EDITORIAL – Mulheres são símbolo de resistência EDITORIAL – Mulheres são símbolo de resistência

Opinião | 22 de março de 2019

Sempre na mira dos poderes dominantes, as mulheres têm sido, ao longo da história, símbolos de resistência. Elas estiveram nos campos de batalha em diversas guerras no Brasil e no mundo, protagonizaram algumas das mais importantes lutas por melhores condições de trabalho, e resistiram bravamente à ditadura militar na América Latina – embora só apareçam na história como “companheiras” de algum revolucionário, líder político ou combatente.

Graças às mulheres que vieram antes de nós, um longo caminho já foi pavimentado. No entanto, por sermos minoria (não no sentido literal da palavra), seguimos na mira. Ainda vítimas de inúmeras desigualdades, estamos sendo mais uma vez atacadas.

No caso brasileiro, em vários dos projetos colocados em pauta pelo governo de Jair Bolsonaro (PSL), somos as principais prejudicadas. Isso serve para a Reforma da Previdência – que afeta sobremaneira as mulheres – em razão da inserção da mulher no mercado de trabalho brasileiro e de contexto social e histórico do País, ainda muito marcado pelo patriarcado.

Também seremos nós as mais prejudicadas pelo decreto que flexibiliza a posse de armas no Brasil – tendo em vista que a maior parte dos casos de feminicídio registrados no Brasil foram provocados por armas de fogo (48,8%), conforme dados do “Mapa da Violência 2015: homicídio de mulheres no Brasil”.

Por isso, nossa luta por uma sociedade mais justa não pode parar. A história nos diz isso e o momento desafiador atual também têm nos mostrado o quanto a força feminina pode ser essencial para mudar a realidade. Afinal, fomos nós que protagonizamos os mais contundentes atos de oposição à eleição de Bolsonaro ao sairmos às ruas na campanha do #EleNão.

Mas é importante que ocupemos também os espaços de poder, as instâncias decisórias e pautemos e participemos dos mais diversos debates na sociedade. E o sindicato é também um espaço a ser ocupado, apropriado e modificado pelas mulheres. Apesar de ainda muito masculinizado, esse também é um espaço nosso e do qual devemos usufruir, afinal é aqui que nossos direitos enquanto trabalhadoras são discutidos.

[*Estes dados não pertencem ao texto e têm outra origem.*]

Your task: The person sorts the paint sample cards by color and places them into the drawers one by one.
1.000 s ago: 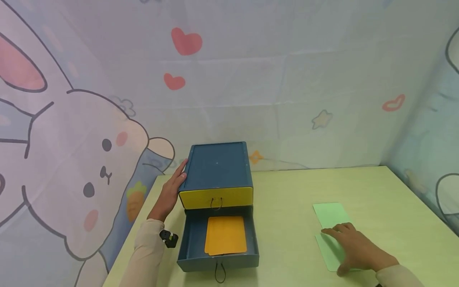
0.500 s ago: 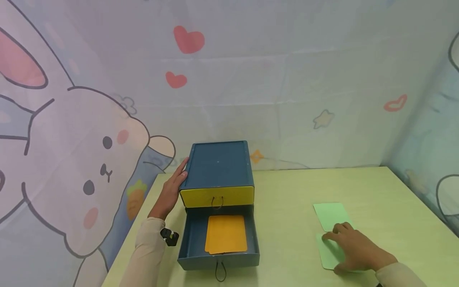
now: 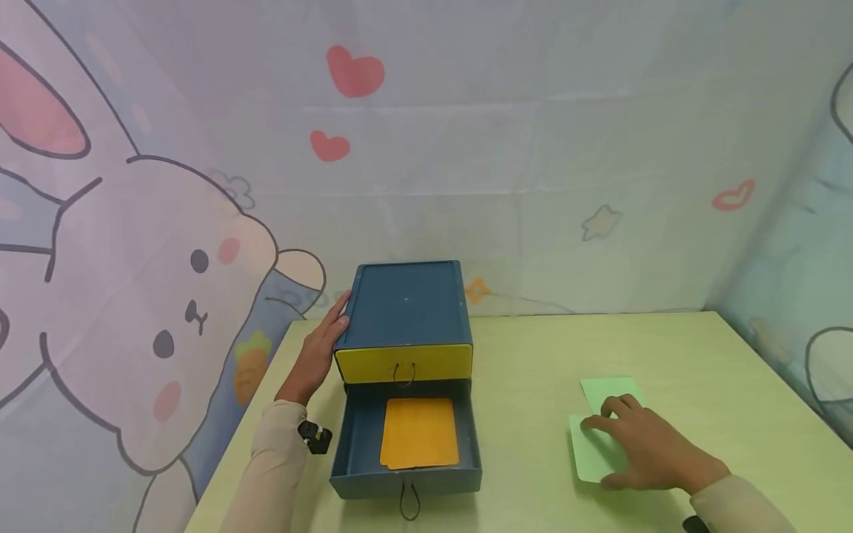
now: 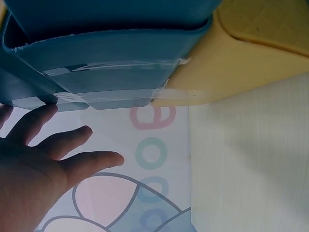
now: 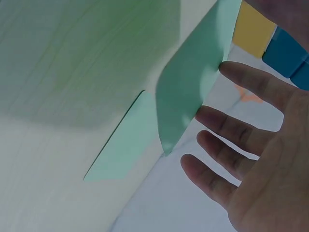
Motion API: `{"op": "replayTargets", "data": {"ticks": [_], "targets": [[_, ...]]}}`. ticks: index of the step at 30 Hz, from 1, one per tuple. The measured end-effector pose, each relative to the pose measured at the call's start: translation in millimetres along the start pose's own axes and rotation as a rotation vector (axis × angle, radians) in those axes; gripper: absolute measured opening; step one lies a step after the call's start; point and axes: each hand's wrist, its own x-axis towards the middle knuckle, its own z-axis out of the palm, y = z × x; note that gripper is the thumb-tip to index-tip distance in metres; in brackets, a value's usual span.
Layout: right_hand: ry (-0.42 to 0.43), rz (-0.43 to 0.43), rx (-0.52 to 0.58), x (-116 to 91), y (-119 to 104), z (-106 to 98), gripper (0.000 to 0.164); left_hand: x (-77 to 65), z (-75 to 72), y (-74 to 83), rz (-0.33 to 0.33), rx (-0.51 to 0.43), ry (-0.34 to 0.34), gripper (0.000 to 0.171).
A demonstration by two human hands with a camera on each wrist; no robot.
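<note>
One green card (image 3: 593,453) is pinched by the right hand (image 3: 656,448), left hand (image 3: 315,361) extended against the cabinet (image 3: 408,303): apparently the lifting step, next likely requiring carriage to the drawer (image 3: 363,487).

The drawer unit (image 3: 403,303) is smooth with a dull sheen; plastic or coated board, I can't tell which. Along its side, strips of clear tape (image 4: 120,95) look glossy. Its yellow front (image 3: 433,363) is matt and fairly plain. In the unit's lower drawer (image 3: 420,485), smooth inside, the orange cards (image 3: 420,433) look like flat, matt paper. To the unit's right, the green card (image 5: 186,87) I hold is thin, bendy paper with a soft sheen, like the second green card (image 5: 125,145) there. Under the unit, the tabletop (image 3: 526,414) shows fine wood-like grain, low in gloss. Behind it, the backdrop (image 3: 433,222) is creased, matt cloth; left of it, my sleeve (image 3: 269,451) is matt cloth too.
</note>
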Motion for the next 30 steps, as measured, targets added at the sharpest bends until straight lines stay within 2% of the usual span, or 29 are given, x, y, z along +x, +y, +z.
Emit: {"op": "replayTargets", "data": {"ticks": [6, 11, 19, 24, 27, 30], "targets": [[-0.020, 0.024, 0.010, -3, -2, 2, 0.071, 2.3, 1.3, 1.7, -0.003, 0.000, -0.016, 0.054], [-0.012, 0.002, 0.022, -3, 0, 10, 0.071, 1.8, 0.0, 2.0, -0.017, 0.002, -0.002, 0.053], [-0.096, 0.017, 0.060, -9, 1, 32, 0.078, 1.9, 0.3, 1.3, -0.009, 0.019, -0.001, 0.052], [-0.046, 0.009, 0.032, -8, 0, 35, 0.087, 1.0, -0.4, 1.4, -0.011, 0.020, 0.002, 0.052], [-0.030, 0.002, 0.043, -4, -8, 31, 0.086, 0.2, -1.2, 1.0, -0.015, 0.020, 0.000, 0.052], [-0.049, -0.004, 0.097, 4, -28, 22, 0.078, -0.8, -2.4, 1.6, -0.019, 0.024, 0.002, 0.053]]}}
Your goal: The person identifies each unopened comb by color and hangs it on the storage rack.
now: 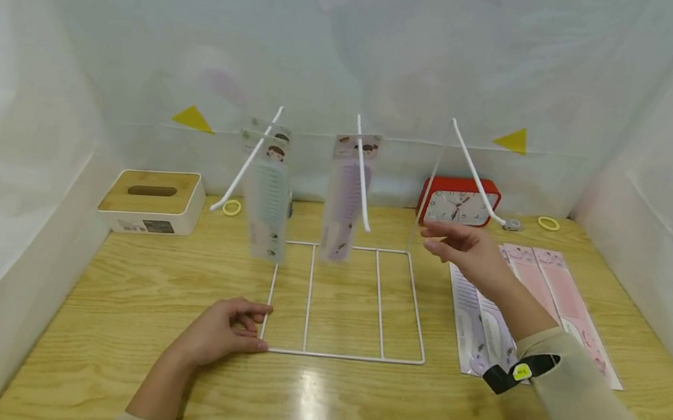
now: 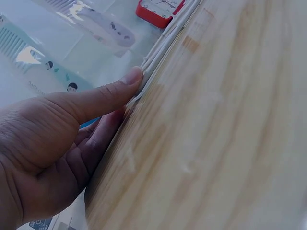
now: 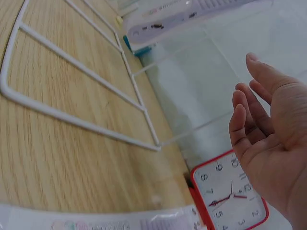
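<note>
A white wire display rack [image 1: 346, 357] stands on the wooden table with three hooks reaching forward. My left hand [image 1: 220, 330] pinches its front left base corner; in the left wrist view the thumb lies on the wire, fingers tucked below. Green comb packs [image 1: 270, 203] hang from the left hook, and a purple comb pack [image 1: 345, 197] from the middle one. My right hand [image 1: 468, 256] is in the air under the right hook [image 1: 477, 177], its fingers loosely bent and holding nothing, as the right wrist view shows.
Purple comb packs [image 1: 466, 319] and pink packs [image 1: 568, 291] lie on the table at right. Behind the rack's right side stands a red clock [image 1: 459, 204]. A tissue box [image 1: 149, 199] sits at back left. Yellow rings [image 1: 549, 224] and pale sheet walls [image 1: 362, 45] border the table.
</note>
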The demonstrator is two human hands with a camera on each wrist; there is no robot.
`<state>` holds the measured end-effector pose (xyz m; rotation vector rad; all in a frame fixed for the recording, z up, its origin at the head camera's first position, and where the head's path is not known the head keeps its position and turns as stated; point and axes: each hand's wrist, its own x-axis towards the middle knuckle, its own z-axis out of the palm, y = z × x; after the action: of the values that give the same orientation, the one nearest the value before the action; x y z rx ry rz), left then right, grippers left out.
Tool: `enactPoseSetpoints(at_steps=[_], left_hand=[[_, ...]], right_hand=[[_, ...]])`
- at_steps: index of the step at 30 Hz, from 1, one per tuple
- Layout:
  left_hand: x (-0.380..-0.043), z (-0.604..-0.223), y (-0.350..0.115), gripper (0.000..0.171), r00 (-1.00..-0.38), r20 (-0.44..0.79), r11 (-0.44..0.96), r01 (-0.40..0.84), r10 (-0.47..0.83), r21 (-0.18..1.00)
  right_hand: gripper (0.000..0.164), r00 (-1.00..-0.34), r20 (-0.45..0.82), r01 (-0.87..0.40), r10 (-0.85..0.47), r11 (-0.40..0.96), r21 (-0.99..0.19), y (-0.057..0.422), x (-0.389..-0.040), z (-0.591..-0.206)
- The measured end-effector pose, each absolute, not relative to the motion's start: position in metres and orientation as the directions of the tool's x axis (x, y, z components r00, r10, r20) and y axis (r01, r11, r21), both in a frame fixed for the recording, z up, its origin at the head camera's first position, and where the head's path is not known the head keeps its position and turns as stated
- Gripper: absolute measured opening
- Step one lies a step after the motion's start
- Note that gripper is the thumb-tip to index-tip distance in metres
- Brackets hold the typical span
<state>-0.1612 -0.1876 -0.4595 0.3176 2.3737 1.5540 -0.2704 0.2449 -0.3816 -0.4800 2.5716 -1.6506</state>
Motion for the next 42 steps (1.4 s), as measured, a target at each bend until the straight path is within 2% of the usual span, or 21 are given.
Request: enactPoseSetpoints(at_steps=[11, 15, 19, 22, 32, 38, 42], left_hand=[[-0.160, -0.458, -0.187, 0.057, -0.936, -0.105, 0.373, 0.030, 0.336, 0.927], [-0.161, -0.458, -0.187, 0.057, -0.938, -0.107, 0.378, 0.028, 0.330, 0.925], [-0.162, -0.458, -0.187, 0.057, -0.939, -0.107, 0.384, 0.028, 0.326, 0.923], [-0.161, -0.456, -0.186, 0.057, -0.937, -0.110, 0.378, 0.025, 0.332, 0.925], [-0.159, -0.457, -0.186, 0.056, -0.937, -0.112, 0.374, 0.020, 0.329, 0.927], [-0.159, -0.457, -0.186, 0.057, -0.936, -0.107, 0.371, 0.026, 0.334, 0.928], [-0.159, -0.458, -0.187, 0.057, -0.938, -0.103, 0.376, 0.031, 0.332, 0.926]], right_hand=[[0.053, -0.957, 0.108, -0.258, -0.271, 0.614, -0.746, 0.290, -0.292, -0.423], [0.051, -0.963, 0.106, -0.249, -0.247, 0.668, -0.702, 0.303, -0.302, -0.432], [0.051, -0.978, 0.046, -0.182, -0.205, 0.722, -0.668, 0.316, -0.311, -0.437], [0.058, -0.984, -0.020, -0.125, -0.179, 0.757, -0.641, 0.323, -0.316, -0.440], [0.080, -0.957, -0.163, -0.100, -0.240, 0.800, -0.591, 0.327, -0.323, -0.438], [0.079, -0.950, -0.171, -0.123, -0.263, 0.814, -0.567, 0.326, -0.328, -0.436], [0.073, -0.945, -0.102, -0.206, -0.311, 0.807, -0.554, 0.325, -0.335, -0.439]])
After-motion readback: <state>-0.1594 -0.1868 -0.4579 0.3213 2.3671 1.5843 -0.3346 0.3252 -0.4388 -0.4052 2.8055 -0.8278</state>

Foi inclusive e somente a partir da organização das mulheres, por meio do Coletivo de Mulheres da FUP, que se conquistou o aumento do tempo da licença-paternidade, a instalação de salas de aleitamento nas unidades da Petrobrás, a ampliação do auxílio-creche para homens, além da ocupação de um espaço permanente de diálogo na comissão de diversidade da estatal.

No caso do Sindipetro/MG, somos três diretoras e realizamos essa semana II Encontro de Mulheres Petroleiras de Minas Gerais – que é uma oportunidade para ocuparmos o Sindicato, nos reunirmos com as trabalhadoras e debatermos juntas os desafios diários do nosso trabalho na Petrobrás.

Ainda é só o começo mas, juntas, podemos construir uma realidade mais justa e igualitária dentro da Petrobrás e também fora dela.